Reddit announced a new approach to identifying bot profiles in the app. This change comes as the company works to combat the rising flood of artificial intelligence-powered bot profiles that have been wading into Subreddit conversations.
According to Reddit CEO Steve Huffman, the platform is rolling out new in-stream tags for bot accounts, in order to increase transparency and limit the impact of bot activity on Reddit’s overall engagement.
As per Huffman: “Our product has always been human conversation: messy, opinionated, sometimes great, sometimes not, but always real (or at least, really creative writing). As AI becomes a bigger part of the internet, we want to make sure that when you’re on Reddit, you know when you’re talking to a person and when you’re not.”
This means Reddit will now label accounts that utilize automation in allowed ways (i.e. “good bots”) as [App] in their username. “If you see that label, you know you’re interacting with a machine, not a person,” Huffman said.
Developers will be able to register their apps to receive this label, and the signifier will ensure that these bots remain compliant with Reddit’s rules around automated profiles. Detected bot accounts without this designation will face restrictions and potential bans.

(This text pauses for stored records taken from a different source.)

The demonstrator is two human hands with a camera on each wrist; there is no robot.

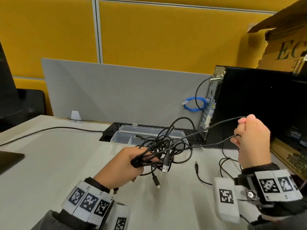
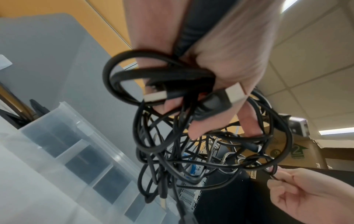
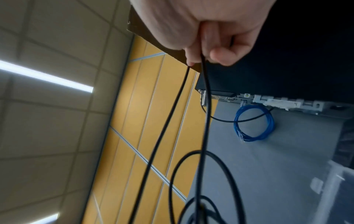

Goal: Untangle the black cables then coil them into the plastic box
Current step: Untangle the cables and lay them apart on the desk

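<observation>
A tangle of black cables [image 1: 163, 146] with USB plugs hangs above the white table, and my left hand [image 1: 132, 165] grips it. In the left wrist view the fingers [image 2: 226, 63] curl round the knot of black cables [image 2: 191, 151]. My right hand [image 1: 250, 138], raised at the right, holds two black strands [image 1: 216, 133] pulled taut out of the tangle. The right wrist view shows both strands [image 3: 203, 106] running from the curled fingers [image 3: 222, 56]. The clear plastic box [image 1: 123, 138] stands open behind the tangle, its lid tipped back.
A black keyboard [image 1: 113, 128] lies behind the box. A black computer tower [image 1: 249, 103] with a blue network cable [image 1: 194, 105] stands at the right, cardboard boxes [image 1: 285, 47] beyond it. A grey divider [image 1: 116, 93] closes the back. Loose cable ends [image 1: 197, 170] lie on the table.
</observation>
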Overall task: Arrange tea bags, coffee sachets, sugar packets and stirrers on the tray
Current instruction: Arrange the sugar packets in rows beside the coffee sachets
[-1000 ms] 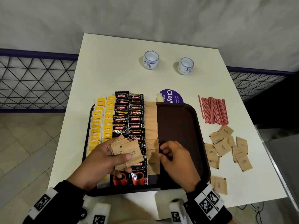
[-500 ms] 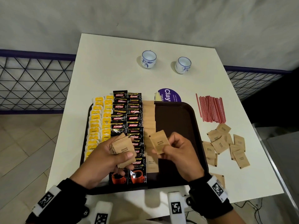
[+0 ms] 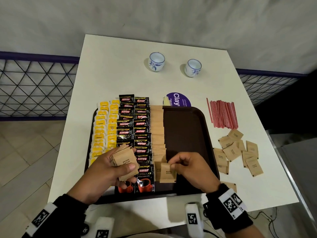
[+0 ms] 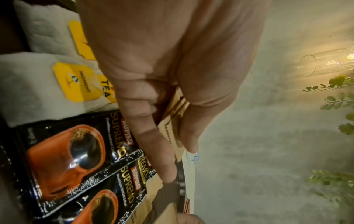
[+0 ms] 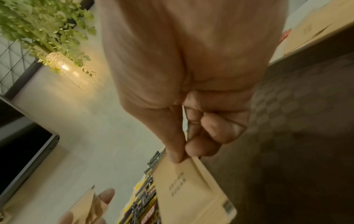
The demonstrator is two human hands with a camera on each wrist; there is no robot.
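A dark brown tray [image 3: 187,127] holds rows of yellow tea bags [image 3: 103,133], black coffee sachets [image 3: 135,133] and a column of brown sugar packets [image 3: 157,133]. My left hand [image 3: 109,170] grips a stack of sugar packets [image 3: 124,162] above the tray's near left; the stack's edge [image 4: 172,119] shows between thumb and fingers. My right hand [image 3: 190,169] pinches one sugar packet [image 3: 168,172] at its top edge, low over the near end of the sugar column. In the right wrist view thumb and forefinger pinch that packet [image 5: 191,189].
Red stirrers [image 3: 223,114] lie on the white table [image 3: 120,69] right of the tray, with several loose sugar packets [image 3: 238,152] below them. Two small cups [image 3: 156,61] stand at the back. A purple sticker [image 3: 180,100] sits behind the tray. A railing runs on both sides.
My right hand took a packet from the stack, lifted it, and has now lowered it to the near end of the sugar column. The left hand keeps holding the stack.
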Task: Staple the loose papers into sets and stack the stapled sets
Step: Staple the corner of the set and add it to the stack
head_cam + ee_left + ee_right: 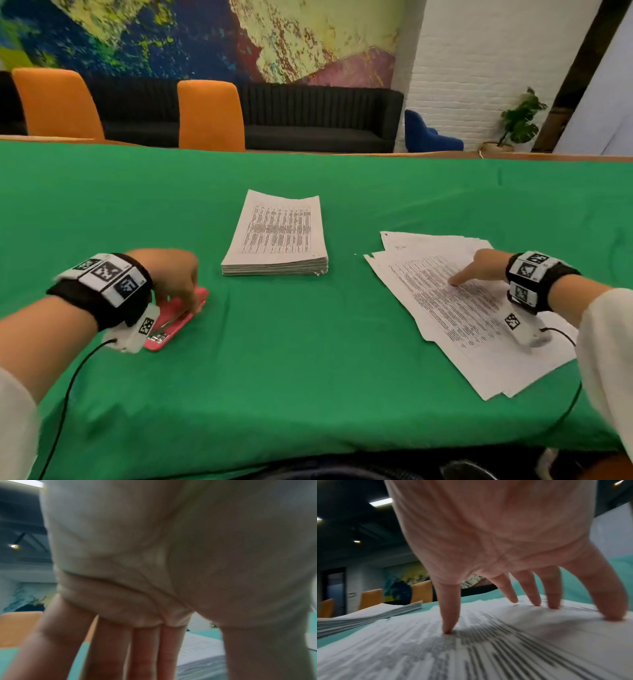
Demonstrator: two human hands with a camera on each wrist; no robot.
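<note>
A pink stapler (171, 325) lies on the green cloth at the left. My left hand (190, 301) reaches over it, fingertips touching its far end; in the left wrist view the fingers (144, 649) run straight down and the stapler is out of frame. A thick, squared stack of printed sheets (277, 236) (202, 649) (368, 615) sits in the middle. At the right, several loose printed papers (445, 308) (471, 655) lie fanned out. My right hand (479, 270) (522, 615) presses down on them with spread fingertips (448, 628).
The green cloth (308, 359) covers the whole table. Two orange chairs (212, 116) stand behind the far edge, with a dark sofa beyond. Cables run from both wrist cameras toward the near edge.
</note>
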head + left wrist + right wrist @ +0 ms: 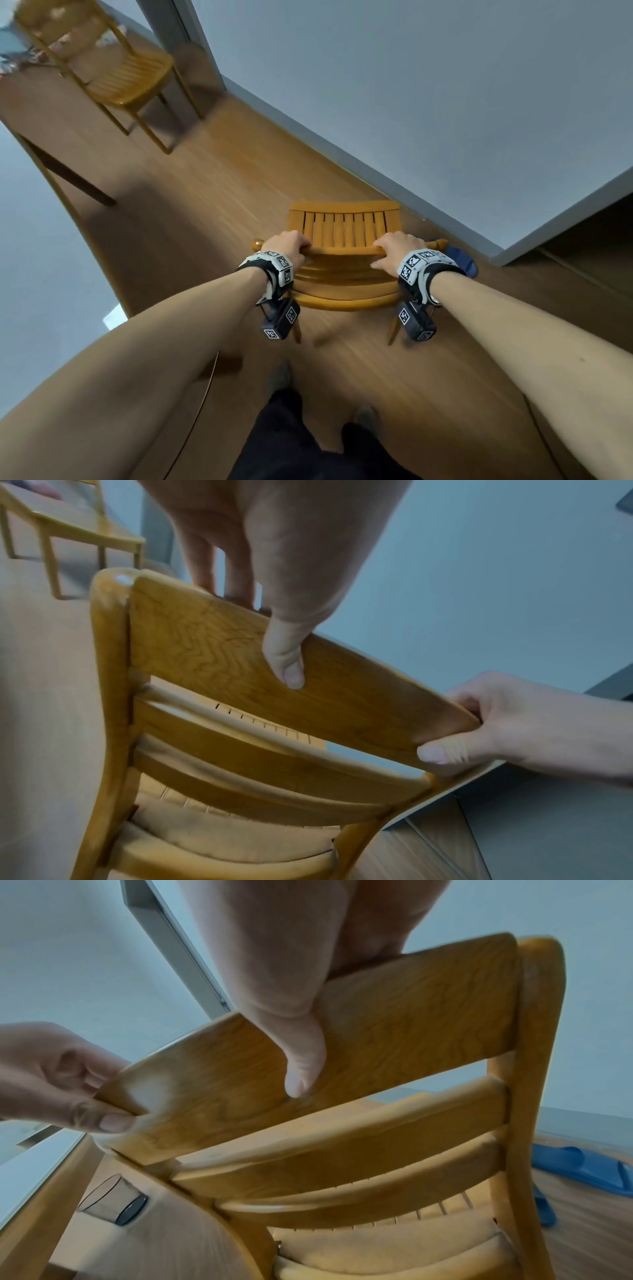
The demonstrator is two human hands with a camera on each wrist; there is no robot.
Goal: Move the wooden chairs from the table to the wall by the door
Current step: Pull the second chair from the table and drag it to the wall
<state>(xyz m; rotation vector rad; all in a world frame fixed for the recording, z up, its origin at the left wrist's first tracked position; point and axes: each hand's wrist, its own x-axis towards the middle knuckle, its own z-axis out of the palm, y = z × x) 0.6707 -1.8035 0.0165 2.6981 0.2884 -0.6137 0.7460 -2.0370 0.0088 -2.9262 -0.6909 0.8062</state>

“If something suggests an account isn’t human, including automation (hi, web agents), we may ask it to confirm there’s a person behind it,” Huffman said. “This will be rare and will not apply to most users. Accounts that can’t pass may be restricted.”
The update comes after Reddit itself inadvertently made bot profiles into a much bigger concern in the app (or at least approved a project that did) due to an academic study conducted on unwitting Reddit users.
In April 2025, researchers from the University of Zurich published the results of a live test of AI bot profiles on Reddit. The research aimed to find out whether these bots could sway people’s opinions on divisive topics.
And they could. In fact, the study showed that AI bots were more persuasive than humans in changing Redditors’ minds on controversial subjects. Which is a valuable finding, but Redditors who had been caught up in the experiment were rightfully angry that they’d been manipulated, without any indication that they were interacting with bot profiles.
The backlash prompted Reddit to rethink its approach to similar research projects, while the company also pledged to implement more transparency labels to keep users informed.
That has led to this new initiative, which will see Reddit take more significant steps to expose AI bot activity.
Huffman also said Reddit is exploring more ways for users to “confirm humanness,” and wants users to comply with increasing regulations around verification in a privacy-friendly way.
Huffman said Reddit’s aim is to increase transparency on the platform while preserving the anonymity that makes Reddit unique. “You shouldn’t have to sacrifice one for the other,” Huffman said.
In combination, these measures will provide more transparency and assurance, though it will be interesting to see how Redditors respond to finding out that their favorite Redditors are actually AI bots, assuming this ends up exposing some profiles.
At the same time, it’ll also be worth looking into how Reddit’s tools evolve to cover the expanding use of AI tools, which will be increasingly difficult to differentiate from humans.